- Directed by: James Omokwe
- Written by: Lolo Eremie
- Based on: Osamede: For Kingdom and Country (musical play) Paul Ugbede Tosin Otudeko
- Produced by: Lilian Olubi
- Starring: Okujaye Egboh Lexan Aisosa Peters William Benson Tosin Adeyemi Lancelot Oduwa Imasuen Alexander Bud
- Cinematography: Charles Oleghe
- Edited by: Winston Aig-Ohioma
- Music by: Chubb Okobah
- Production company: Gold Lilies Global Services
- Release date: 17 May 2025 (Cannes);
- Running time: 115 minutes
- Country: Nigeria
- Language: Edo
- Budget: ₦300 Million

= Osamede =

2025 Nigerian fictional drama film

Osamede is a 2025 Nigerian epic historical drama film, produced by Lilian Olubi and directed by James Omokwe, who is known for the television series Ajoche and Riona. It stars Ivie Okujaye Egboh, Lexan Aisosa Peters, William Benson, Tosin Adeyemi, Lancelot Oduwa Imasuen, and Alexander Bud. The film is set during the 1897 invasion of the Benin Kingdom by the British Empire and was adapted from the musical play Osamede: for Kingdom and Country.

== Synopsis ==
A young orphan girl, Osamede, learns she has superpowers as the chosen protector of the Aruosa stone, an object revered, as it is said to be blessed by Osanobua, the Benin deity of creation. The Aruosa stone makes her the only one who can resist the British invaders and invoke the power hidden deep within her people's past.

== Selected cast ==

- Ivie Okujaye Egboh as Osamede
- Lexan Aisosa Peters
- William Benson
- Tosin Adeyemi
- Lancelot Oduwa Imasuen
- Alexander Bud

== Production ==
Osamde was first conceived as a stage production by producer Lilian Olubi and directed by Ayo Ajayi, with performances held during the 2021-2022 season at the Muson Centre in Lagos. Recognizing the story's cinematic appeal, Olubi later brought on board director James Omokwe and writer Lolo Eremie onto the project for its screen adaption. The film is primarily in the indigenous Edo language—only 10% of the dialogue is in English, according to Egboh. Principal photography took place over 14 days in Edo State, in the villages of Fugar and Ososo, with all sets built entirely from scratch in close consultation with Benin historians. The cost of production was approximately ₦300 Million.

== Release date ==
Osamede premiered on 17 May 2025 at the Cannes Film Market, Pavillon Afriques joining Akinola Davies Jr.'s My Father's Shadow, the first Nigerian film to be included in the official selection at Cannes.' Its Nigerian premiere took place on October 17. It was released in cinemas the USA and the United Kingdom on 28th November 2025.

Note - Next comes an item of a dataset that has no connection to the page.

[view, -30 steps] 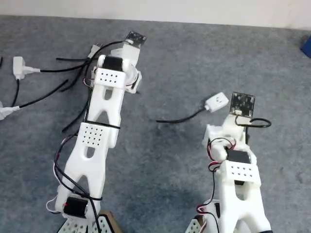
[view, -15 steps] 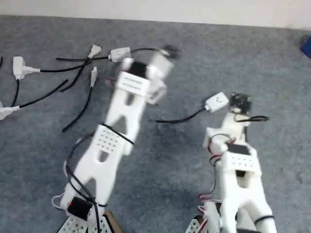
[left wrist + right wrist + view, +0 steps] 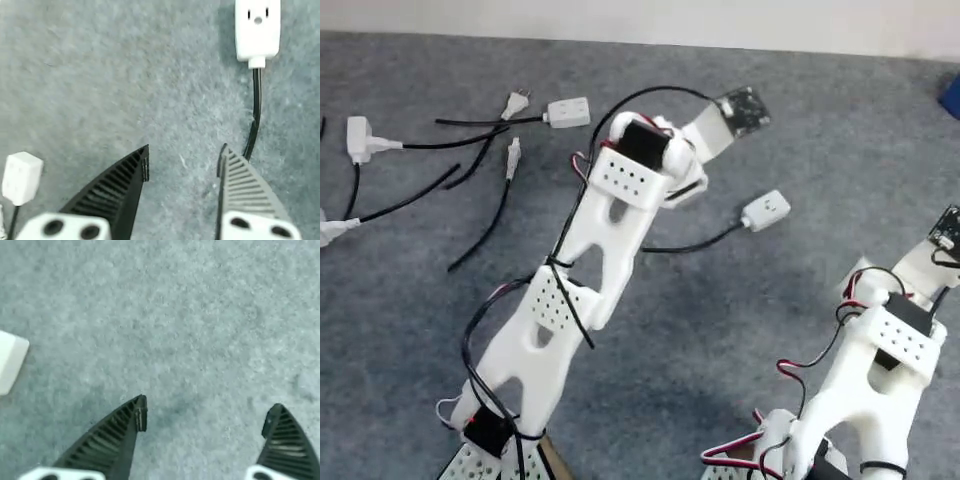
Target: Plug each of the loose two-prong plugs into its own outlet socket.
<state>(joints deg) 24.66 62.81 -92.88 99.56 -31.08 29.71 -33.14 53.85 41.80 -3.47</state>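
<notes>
High view: the left arm (image 3: 610, 210) stretches over the middle of the grey table (image 3: 440, 380), its wrist near the far edge, while the right arm (image 3: 880, 350) stands at the right edge. One outlet socket (image 3: 766, 210) lies near the table's middle, just beside the left arm's wrist, and its black cord (image 3: 695, 243) runs back under that arm. A second outlet socket (image 3: 568, 112) lies near the far edge, left of the middle. Close to it are a two-prong plug (image 3: 517, 102) and a second plug (image 3: 513, 155), both loose on the table on black leads. Two more white plugs (image 3: 358, 135) lie at the left edge, also unplugged. In the left wrist view the left gripper (image 3: 182, 157) is spread apart and holds nothing. The outlet socket (image 3: 257, 27) lies beyond its tips, face up, with the cord (image 3: 256, 107) passing one finger (image 3: 235, 175). In the right wrist view the right gripper (image 3: 207, 416) is spread wide over bare table, empty, with a white block (image 3: 10, 362) off to one side that I cannot identify.
</notes>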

== Awards and nominations ==

| Year | Award | Category | Recipient | Result | Ref |
| 2026 | 2026 Africa Magic Viewers' Choice Awards | Best Director | James Omokwe | Nominated |  |
| Best Music Score | Chubb Okobah | Nominated |
| Best Editing | Winston Aig-Ohioma | Nominated |
| 2025 | Silicon Valley African Film Festival | Best Narrative Feature | James Omokwe | Won |  |

== Accolades ==
In October 2025 it took home Best Narrative Feature Film at the Silicon Valley African Film Festival. After the win at the Silicon Valley, the film has been selected for films from the South Festival in Oslo, Norway, which ran from November 6-16, 2025.